Wednesday, November 6, 2024

Visualizing binary files with ImHex's DSL, the "pattern language"

Viewing my binary file with ImHex. The pattern language pane, on the right, provides the highlighting and data on the left.

I've got a binary file with a custom made binary format, and a spec for that binary format. How do I go into the binary quickly and see the data I want ?

This is a problem I ran into while writing some software that operates on this data. Before, my approach would have probably been to write some Python code to parse the format, following the spec carefully and see where it diverges. 

Recently though, I heard about ImHex, an hex editor with advanced features, and decided to give it a go.

The feature I used the most in ImHex for my case was the integrated DSL, the "pattern language". It lets you define structures that ImHex will match on, and decode the data. The syntax is a mix of C++ and Rust, but with unique semantics and a lot of nice affordances.

Many examples that follow will be my real code for parsing the SWF file format.

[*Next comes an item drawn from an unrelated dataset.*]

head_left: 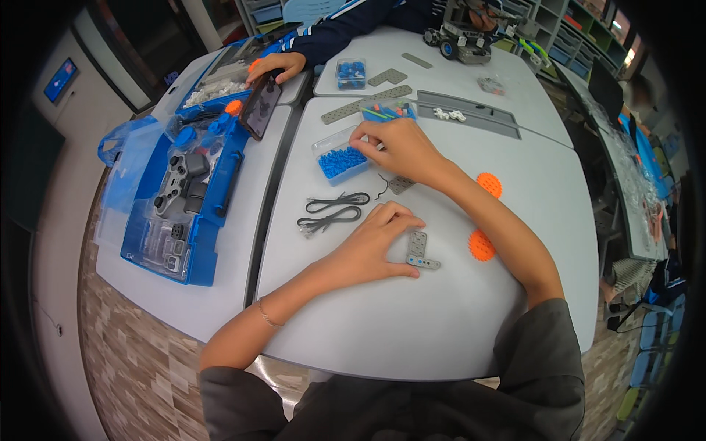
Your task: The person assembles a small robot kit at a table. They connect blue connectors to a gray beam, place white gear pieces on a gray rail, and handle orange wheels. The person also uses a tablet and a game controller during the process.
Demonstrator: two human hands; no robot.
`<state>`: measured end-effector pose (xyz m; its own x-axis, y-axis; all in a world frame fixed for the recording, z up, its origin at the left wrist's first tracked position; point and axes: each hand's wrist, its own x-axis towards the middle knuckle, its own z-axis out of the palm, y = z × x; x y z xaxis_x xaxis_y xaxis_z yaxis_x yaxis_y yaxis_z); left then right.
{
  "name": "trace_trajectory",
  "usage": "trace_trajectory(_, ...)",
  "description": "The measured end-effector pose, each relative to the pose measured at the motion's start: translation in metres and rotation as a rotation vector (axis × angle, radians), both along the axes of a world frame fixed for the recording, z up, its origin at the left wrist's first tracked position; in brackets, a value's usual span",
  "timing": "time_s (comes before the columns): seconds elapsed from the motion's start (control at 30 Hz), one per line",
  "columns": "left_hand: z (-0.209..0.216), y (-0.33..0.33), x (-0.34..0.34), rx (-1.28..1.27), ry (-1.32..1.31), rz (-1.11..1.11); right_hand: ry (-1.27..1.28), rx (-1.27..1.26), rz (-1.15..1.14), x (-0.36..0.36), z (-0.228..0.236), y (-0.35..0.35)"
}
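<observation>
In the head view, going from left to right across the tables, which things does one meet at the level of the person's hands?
Blue plastic kit case → black coiled cables → left hand → small grey perforated plates → orange toothed gear.

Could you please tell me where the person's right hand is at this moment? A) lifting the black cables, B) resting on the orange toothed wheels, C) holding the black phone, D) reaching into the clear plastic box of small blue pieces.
D: the right hand has its fingertips at the rim of the clear plastic box of small blue pieces, apart from the orange toothed wheels.
</observation>
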<state>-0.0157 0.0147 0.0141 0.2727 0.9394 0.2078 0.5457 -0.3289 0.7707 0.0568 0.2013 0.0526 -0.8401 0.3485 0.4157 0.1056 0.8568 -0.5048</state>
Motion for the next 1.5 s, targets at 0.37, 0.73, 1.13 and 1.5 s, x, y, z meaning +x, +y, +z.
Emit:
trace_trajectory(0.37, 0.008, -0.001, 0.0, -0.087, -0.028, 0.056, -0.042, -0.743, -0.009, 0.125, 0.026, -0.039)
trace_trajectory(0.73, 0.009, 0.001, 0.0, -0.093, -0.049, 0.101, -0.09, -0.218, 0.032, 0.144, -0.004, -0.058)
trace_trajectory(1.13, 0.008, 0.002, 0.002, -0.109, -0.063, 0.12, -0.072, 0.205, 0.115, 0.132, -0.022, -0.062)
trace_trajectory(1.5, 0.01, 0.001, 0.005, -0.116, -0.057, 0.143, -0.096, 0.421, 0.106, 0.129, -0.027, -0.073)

An overview of the pattern language

Here's a pattern which parses a char, followed by the "WS" string in memory, an unsigned byte, and a four byte number after:

import type.magic;

struct Header { 
    char compressionSignature;
    type::Magic<"WS"> signature; 
    u8 swfVersion; 
    u32 bytesSize; 
}; 

Header h @ 0x0;

In ImHex, there are two steps to patterns:

  • first, you define the variable that you want to place, with a type. This can be one of the many primitive types, like u8, char, an array, or a compound type, like a struct or a bitfield.
  • then, you can place that variable somewhere in memory, using the @ address syntax. 
Placing the pattern at 0x0 in memory. ImHex fills out the data in the Pattern Data pane, and shows the value in the types you chose.

Patterns can be made more complex, nesting structs, or if you don't have a spec of your data and are reverse engineering, you can progressively place things, until you make more sense of it.

Logic in patterns

A value may exist or not based on a previous value, or even be sized differently based on a prior value that tells you the size. When parsing SWFs, I encountered this case with a bitfield, where the first field decides the size of the remaining fields. 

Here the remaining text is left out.